* **TRY IT**
Your output should be the exact lines from the start of the data through the line containing "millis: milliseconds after", with no pictures.

* **COLLECTED DATA**
============================================================

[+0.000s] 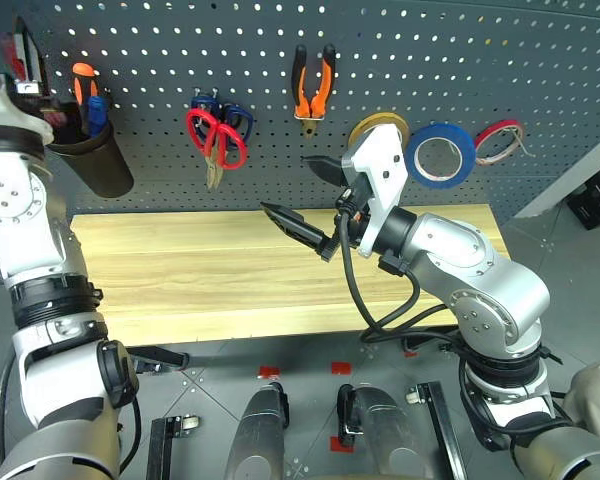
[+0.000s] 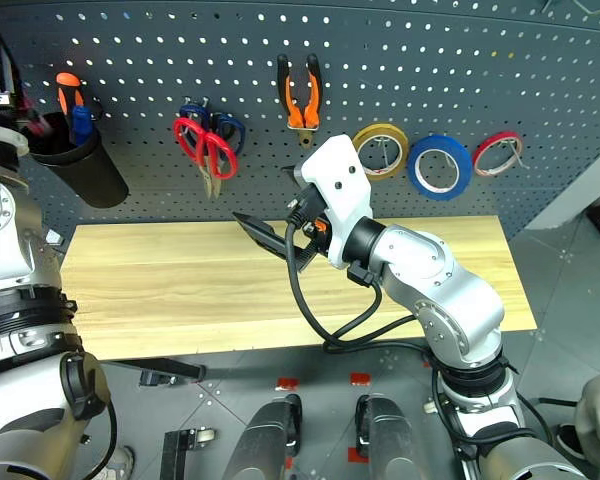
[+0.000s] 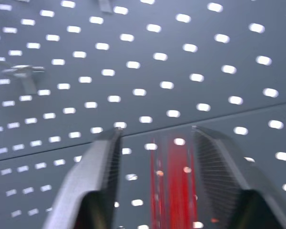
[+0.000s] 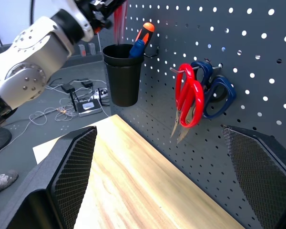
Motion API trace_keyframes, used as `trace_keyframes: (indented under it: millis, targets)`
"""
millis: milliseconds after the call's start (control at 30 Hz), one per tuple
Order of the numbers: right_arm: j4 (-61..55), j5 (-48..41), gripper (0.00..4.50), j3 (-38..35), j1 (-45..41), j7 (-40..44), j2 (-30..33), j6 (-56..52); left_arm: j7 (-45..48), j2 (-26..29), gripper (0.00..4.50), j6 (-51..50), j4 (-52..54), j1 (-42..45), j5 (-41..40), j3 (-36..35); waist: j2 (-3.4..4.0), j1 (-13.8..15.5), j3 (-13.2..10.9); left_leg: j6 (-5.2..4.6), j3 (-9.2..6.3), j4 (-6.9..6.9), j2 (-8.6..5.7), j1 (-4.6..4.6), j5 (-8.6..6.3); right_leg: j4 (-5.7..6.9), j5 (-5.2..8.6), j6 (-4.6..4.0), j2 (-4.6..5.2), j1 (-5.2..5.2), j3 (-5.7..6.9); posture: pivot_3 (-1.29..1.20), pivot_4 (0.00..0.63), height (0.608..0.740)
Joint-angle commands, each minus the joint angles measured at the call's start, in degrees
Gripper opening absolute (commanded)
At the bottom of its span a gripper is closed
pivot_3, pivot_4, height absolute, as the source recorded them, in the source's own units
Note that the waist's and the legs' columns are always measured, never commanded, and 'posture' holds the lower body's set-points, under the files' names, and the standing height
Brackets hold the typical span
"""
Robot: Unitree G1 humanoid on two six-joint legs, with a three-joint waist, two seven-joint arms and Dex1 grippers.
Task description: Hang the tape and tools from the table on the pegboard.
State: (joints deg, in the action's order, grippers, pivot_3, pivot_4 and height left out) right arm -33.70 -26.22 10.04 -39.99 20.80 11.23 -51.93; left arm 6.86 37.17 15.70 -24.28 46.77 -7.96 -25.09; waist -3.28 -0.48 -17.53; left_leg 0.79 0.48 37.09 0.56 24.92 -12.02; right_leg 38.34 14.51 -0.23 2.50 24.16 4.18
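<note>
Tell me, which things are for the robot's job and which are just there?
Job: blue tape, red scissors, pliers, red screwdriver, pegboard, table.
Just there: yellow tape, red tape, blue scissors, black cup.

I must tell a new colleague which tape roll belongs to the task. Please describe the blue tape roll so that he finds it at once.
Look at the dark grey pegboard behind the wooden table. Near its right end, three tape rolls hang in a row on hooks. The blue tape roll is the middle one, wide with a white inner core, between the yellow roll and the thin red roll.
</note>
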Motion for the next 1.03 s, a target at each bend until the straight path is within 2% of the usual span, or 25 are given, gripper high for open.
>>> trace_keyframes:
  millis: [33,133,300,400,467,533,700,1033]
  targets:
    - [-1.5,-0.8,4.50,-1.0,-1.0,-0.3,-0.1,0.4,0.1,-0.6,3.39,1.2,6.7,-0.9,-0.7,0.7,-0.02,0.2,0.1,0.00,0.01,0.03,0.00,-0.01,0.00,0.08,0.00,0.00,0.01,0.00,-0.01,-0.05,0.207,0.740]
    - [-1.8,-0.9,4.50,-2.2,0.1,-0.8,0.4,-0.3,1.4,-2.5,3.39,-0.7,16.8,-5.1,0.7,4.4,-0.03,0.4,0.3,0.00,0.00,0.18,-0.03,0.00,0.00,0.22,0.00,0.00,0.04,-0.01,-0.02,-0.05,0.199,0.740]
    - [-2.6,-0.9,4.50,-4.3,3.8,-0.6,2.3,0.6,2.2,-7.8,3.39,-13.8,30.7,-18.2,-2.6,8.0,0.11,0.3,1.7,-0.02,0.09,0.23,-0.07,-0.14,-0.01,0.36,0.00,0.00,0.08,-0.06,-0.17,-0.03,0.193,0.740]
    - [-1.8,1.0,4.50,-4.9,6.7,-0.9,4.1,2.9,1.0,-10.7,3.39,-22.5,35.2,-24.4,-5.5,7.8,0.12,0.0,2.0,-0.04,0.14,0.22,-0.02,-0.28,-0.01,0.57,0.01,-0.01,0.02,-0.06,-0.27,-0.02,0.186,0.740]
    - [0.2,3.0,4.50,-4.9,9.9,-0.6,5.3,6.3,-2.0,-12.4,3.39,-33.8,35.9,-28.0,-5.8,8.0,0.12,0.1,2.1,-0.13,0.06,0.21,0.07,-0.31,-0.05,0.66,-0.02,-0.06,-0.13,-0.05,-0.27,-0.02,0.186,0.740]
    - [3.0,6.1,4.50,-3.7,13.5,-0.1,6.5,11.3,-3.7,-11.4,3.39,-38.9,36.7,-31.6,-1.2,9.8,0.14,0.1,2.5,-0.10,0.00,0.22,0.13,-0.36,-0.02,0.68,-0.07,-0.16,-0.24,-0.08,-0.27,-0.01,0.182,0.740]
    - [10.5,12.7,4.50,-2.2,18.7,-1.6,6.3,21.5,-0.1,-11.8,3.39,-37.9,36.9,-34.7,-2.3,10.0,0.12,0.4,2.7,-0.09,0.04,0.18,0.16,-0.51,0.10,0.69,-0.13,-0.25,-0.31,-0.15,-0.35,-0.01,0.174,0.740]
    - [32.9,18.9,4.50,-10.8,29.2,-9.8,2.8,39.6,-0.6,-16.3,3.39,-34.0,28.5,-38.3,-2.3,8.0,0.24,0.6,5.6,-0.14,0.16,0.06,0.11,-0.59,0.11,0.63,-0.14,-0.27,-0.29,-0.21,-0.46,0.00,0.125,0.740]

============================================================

* **SOLUTION FOR THIS EXERCISE**
[+0.000s] 
[+0.000s] 
[+0.000s] 
[+0.000s] 
Motion API trace_keyframes, used as `trace_keyframes: (indented under it: millis, targets)`
"""
millis: milliseconds after the call's start (control at 30 Hz), one per tuple

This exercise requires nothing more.